Secondly, he contends that the tribunal was wrong to direct itself in accordance with the test contained in the Court of Appeal decision in Alidair v Taylor [1978] ICR 445, the case of the negligent pilot. He seeks to distinguish that case on its facts, and we accept that distinction. However the statement of principle relied on by the tribunal in asking itself the question "Does the employer honestly believe on reasonable grounds that the employee is incapable of doing his job" seems to us entirely apposite to the facts of this case.
Thirdly, he submits that the Industrial Tribunal failed correctly to apply the principle in Whitbread v Mills [1988] ICR 776. The principle there enunciated by Wood J, giving the judgment of this tribunal, is that a breach of fairness at the dismissal stage may be cured by a properly constituted appeal hearing. In this case Mr Elms did more than simply carry out a review of Mr Roberts decision to dismiss. In particular, he took into account the further medical report which had not been available to Mr Roberts. In our view the Industrial Tribunal, mindful of the guidance in Whitbread v Mills, was entitled to conclude that the earlier defect had been cured on appeal.
His next point is that since his most recent sickness absence resulted from an accident at work, he could rely upon the automatic unfair dismissal provisions of Section 57A of the Act, or alternatively, the provisions of Section 22A, that is a detriment short of dismissal. We see two difficulties here. The first is that the point was not taken below, and cannot now be taken. See Kumchyk v York City Council [1978] ICR 1116. The second, more substantial difficulty, is that Section 57A is concerned with the dismissal of health and safety representatives or in their absence employees who complain about health and safety matters and applies only where that is the reason for dismissal. It has nothing to do with pure dismissals on medical grounds, which, in our view, is what this case was about.
Next, he complains that the tribunal has wrongly substituted its own view for that of the employer. That complaint is wholly misconceived. What the Industrial Tribunal found was that the employer acted reasonably in dismissing for the reason which it advanced. This argument is regularly deployed on behalf of employers, never in our experience has it been applied to appeals by employees.

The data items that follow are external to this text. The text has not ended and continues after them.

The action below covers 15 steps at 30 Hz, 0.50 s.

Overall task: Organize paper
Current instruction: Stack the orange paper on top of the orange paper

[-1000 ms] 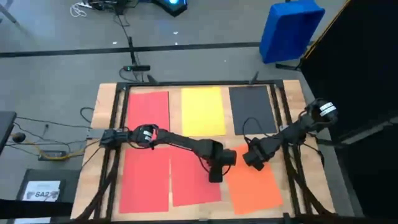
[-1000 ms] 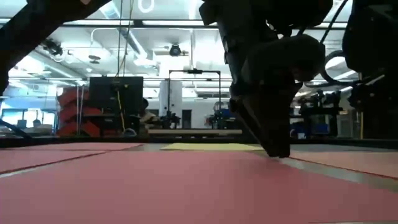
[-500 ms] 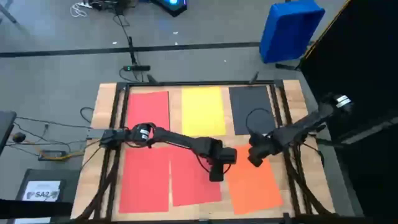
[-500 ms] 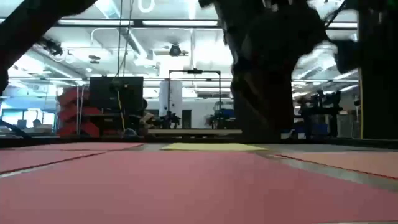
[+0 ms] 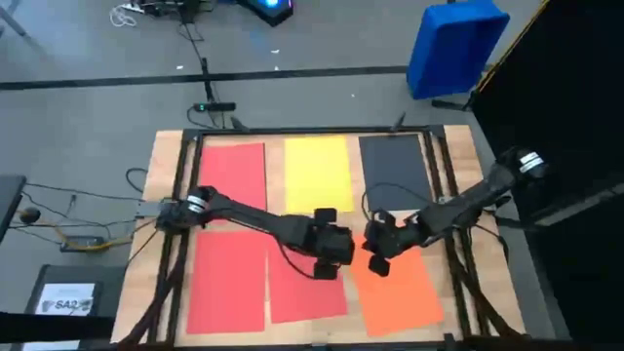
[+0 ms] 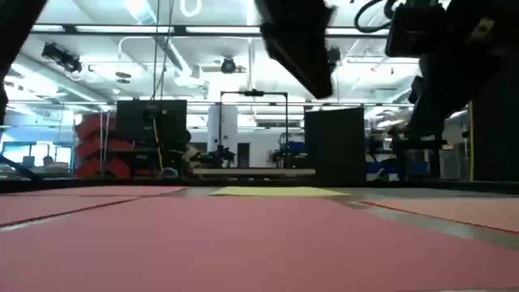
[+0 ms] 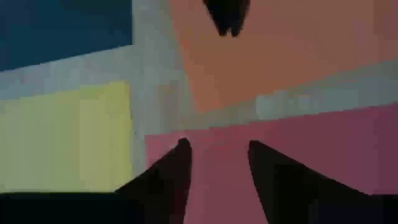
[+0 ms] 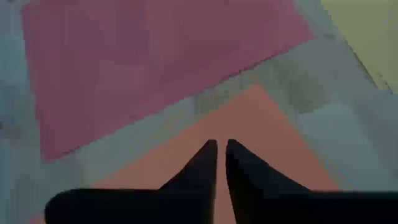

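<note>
Six paper sheets lie flat on the wooden table (image 5: 166,156). Red (image 5: 231,174), yellow (image 5: 318,174) and dark grey (image 5: 395,174) form the far row. Two red sheets (image 5: 226,283) (image 5: 304,288) and an orange one (image 5: 402,292) form the near row. My left gripper (image 5: 327,249) (image 7: 217,152) hangs open and empty above the far right corner of the middle red sheet (image 7: 323,149). My right gripper (image 5: 378,257) (image 8: 221,152) is shut, above the far left corner of the orange sheet (image 8: 249,124). In the low view both hang clear of the sheets.
A blue plastic bin (image 5: 456,44) stands on the floor beyond the table's far right corner. A dark box with a white label (image 5: 66,297) lies on the floor at the near left, with cables (image 5: 78,210) beside it. Bare wood strips separate the sheets.
My left gripper has lifted off the middle red sheet and gone a little toward the far edge, tipping less steeply. My right gripper has gone toward the table's left, rising a little and turning about its wrist. The sheets have stayed where they were.
</note>
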Tool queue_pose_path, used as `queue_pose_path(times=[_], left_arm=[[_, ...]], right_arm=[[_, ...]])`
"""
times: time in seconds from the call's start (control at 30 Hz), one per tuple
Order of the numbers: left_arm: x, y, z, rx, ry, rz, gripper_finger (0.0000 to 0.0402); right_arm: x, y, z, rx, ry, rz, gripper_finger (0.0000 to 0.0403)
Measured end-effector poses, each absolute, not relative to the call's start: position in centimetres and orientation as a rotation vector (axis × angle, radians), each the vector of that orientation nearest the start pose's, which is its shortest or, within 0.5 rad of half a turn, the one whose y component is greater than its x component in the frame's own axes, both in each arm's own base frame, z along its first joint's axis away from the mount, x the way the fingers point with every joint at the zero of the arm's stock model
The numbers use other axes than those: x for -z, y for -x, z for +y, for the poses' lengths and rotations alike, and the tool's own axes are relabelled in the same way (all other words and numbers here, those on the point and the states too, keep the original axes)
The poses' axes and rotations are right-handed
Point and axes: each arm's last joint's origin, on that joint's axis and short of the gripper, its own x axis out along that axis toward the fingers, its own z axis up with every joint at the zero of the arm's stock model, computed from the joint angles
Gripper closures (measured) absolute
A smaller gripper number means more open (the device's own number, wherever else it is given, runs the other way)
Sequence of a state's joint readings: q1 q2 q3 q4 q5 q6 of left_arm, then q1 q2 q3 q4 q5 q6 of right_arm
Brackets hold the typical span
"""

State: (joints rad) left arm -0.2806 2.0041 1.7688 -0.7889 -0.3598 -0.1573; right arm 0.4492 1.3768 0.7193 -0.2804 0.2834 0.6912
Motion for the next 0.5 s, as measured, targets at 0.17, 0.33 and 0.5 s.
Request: queue_pose_path(times=[0.17, 0.33, 0.5], left_arm=[[-26.1, -38.0, -9.5, -0.145, -0.071, 0.736, 0.0259], [-26.0, -35.6, -8.3, -0.095, 0.024, 0.589, 0.0259], [-26.1, -34.9, -8.3, -0.082, 0.030, 0.578, 0.0259]], right_arm=[[-17.6, -25.5, 10.7, 0.093, -0.249, 0.896, 0.0394], [-17.2, -28.5, 11.4, 0.027, -0.112, 0.957, 0.0394], [-16.2, -30.3, 11.1, 0.021, -0.039, 1.035, 0.0388]])
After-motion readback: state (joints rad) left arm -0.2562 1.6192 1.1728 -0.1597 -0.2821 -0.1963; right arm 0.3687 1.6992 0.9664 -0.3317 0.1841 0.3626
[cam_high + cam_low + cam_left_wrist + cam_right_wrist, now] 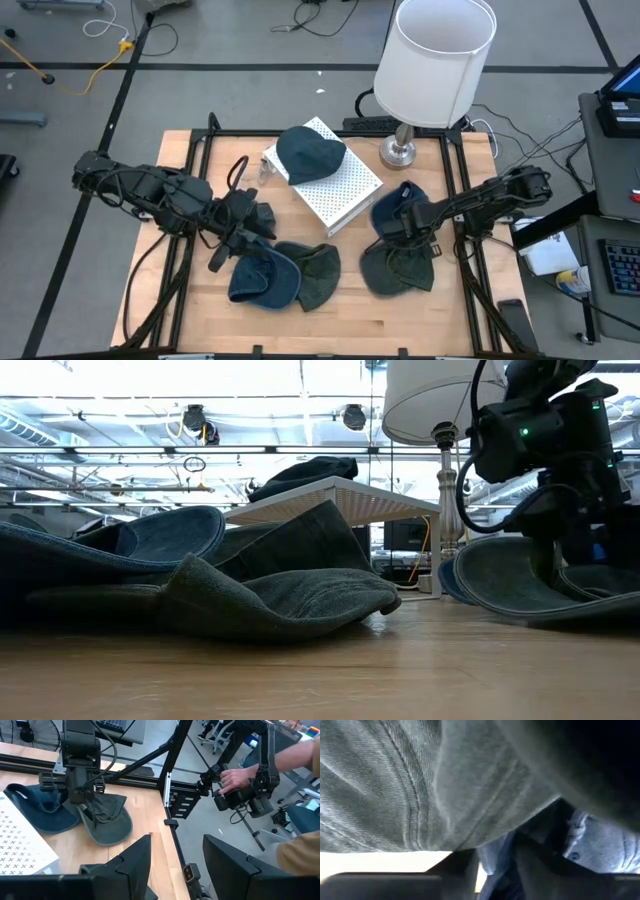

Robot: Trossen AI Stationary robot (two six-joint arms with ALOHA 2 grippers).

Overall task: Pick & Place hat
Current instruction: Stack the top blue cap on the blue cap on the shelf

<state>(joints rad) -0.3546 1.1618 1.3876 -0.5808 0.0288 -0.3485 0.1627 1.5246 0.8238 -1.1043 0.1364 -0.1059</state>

Finally, he says that the internal appeal was procedurally defective. He was given only two working days notice of the hearing held on 29th March. He was not given an opportunity to challenge the company medical officers report, and in breach of his contract of employment he was not medically retired under the contractual procedure.
Before the Industrial Tribunal Mr Ibekwe was represented by a solicitor. Either these points were taken and considered by the tribunal, or they were not taken, in which case we cannot consider them now. In particular, it seems that the contractual issue which he seeks to raise today, was never raised before the Industrial Tribunal.
Our function is to interfere only where a point of law arises. it is not to give parties an opportunity to relitigate the factual issues which are left by Parliament to Industrial Tribunals.
Having considered all the points raised by Mr Ibekwe we are driven to conclude that this appeal discloses no arguable point of law and it must be dismissed.